Find the word "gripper" in the listing; pull out each line holding it.

::::

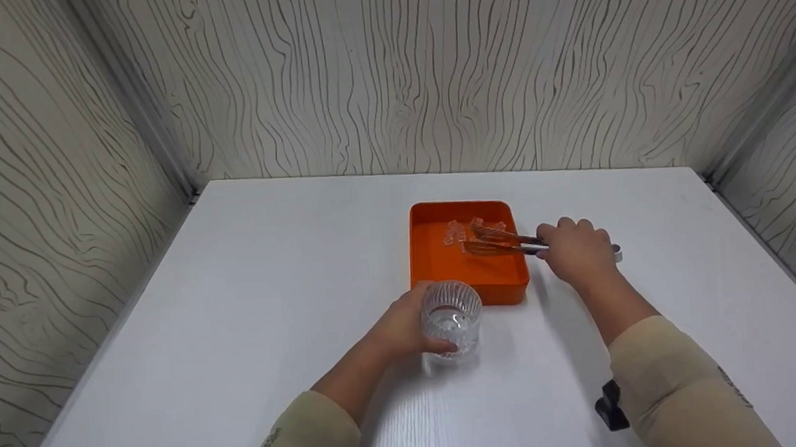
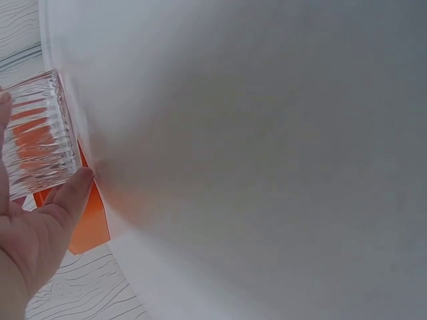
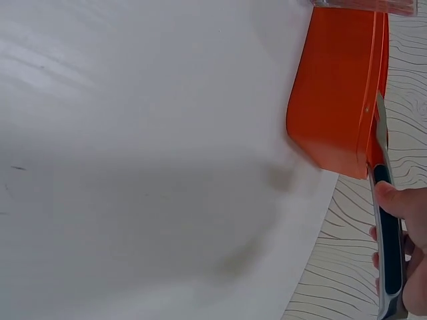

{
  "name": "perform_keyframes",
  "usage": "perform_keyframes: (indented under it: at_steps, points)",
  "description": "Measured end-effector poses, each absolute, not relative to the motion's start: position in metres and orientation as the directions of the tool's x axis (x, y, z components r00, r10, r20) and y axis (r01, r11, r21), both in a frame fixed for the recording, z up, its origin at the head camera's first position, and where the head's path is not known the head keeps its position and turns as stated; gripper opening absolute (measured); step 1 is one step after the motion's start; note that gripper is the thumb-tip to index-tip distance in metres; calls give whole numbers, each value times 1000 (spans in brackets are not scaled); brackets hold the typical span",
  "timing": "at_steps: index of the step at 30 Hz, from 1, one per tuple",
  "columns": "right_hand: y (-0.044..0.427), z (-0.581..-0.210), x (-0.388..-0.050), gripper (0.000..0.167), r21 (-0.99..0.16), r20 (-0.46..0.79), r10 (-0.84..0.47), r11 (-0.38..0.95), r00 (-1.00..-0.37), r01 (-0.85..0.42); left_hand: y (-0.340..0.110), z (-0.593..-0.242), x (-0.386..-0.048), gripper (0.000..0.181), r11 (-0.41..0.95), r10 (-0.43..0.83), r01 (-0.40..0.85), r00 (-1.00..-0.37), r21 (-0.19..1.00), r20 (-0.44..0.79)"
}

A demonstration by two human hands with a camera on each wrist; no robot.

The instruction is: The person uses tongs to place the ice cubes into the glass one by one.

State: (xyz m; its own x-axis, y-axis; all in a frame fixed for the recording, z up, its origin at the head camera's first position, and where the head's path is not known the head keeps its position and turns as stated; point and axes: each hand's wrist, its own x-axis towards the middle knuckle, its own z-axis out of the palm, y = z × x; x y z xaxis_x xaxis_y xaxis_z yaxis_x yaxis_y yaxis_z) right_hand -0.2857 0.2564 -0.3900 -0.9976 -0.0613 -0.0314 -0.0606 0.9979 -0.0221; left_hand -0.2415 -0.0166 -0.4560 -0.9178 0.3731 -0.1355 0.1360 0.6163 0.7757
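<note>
With thumb and fingers round its side, my left hand grips a clear ribbed glass standing at the near edge of an orange tray. In the left wrist view the same glass shows in front of the orange wall. My right hand holds metal tongs by their handles, just right of the tray. The tong heads reach over the tray floor among several clear ice-like pieces. Dark grips line the tongs in the right wrist view, where their heads are hidden behind the tray wall.
A white table carries everything. Wood-grain patterned panels stand behind it and at both sides. A black clip-like part hangs by the right sleeve.
</note>
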Motion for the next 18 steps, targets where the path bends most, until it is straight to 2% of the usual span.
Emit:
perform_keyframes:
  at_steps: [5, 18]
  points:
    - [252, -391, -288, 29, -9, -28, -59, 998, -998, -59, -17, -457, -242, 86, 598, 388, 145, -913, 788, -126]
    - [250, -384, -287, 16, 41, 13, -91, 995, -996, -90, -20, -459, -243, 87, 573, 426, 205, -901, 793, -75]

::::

Task answer »
  "description": "Measured end-effector poses, each absolute, not relative to the motion's start: position in metres and orientation as the directions of the tool's x axis (x, y, z components r00, r10, r20) and y axis (r01, r11, r21), both in a frame fixed for the recording, z up, its origin at the head camera's first position, and where the head's path is not known the head keeps its position and turns as stated; gripper opening absolute (measured); step 1 is one step after the motion's start; note that gripper is the thumb-tip to index-tip distance in metres; calls give whole numbers, each value times 1000 (spans in brackets are not scaled); brackets hold the typical span",
  "columns": "right_hand: y (-0.044..0.427), z (-0.581..-0.210), x (-0.388..-0.050), gripper (0.000..0.167), r21 (-0.99..0.16), r20 (-0.46..0.79), r10 (-0.84..0.47), r11 (-0.38..0.95), r00 (-1.00..-0.37), r01 (-0.85..0.42); left_hand: y (-0.340..0.110), z (-0.593..-0.242), x (-0.386..-0.048), gripper (0.000..0.181), r11 (-0.41..0.95), r10 (-0.43..0.83), r01 (-0.40..0.85), r00 (-1.00..-0.37), r21 (-0.19..1.00), r20 (-0.44..0.79)"

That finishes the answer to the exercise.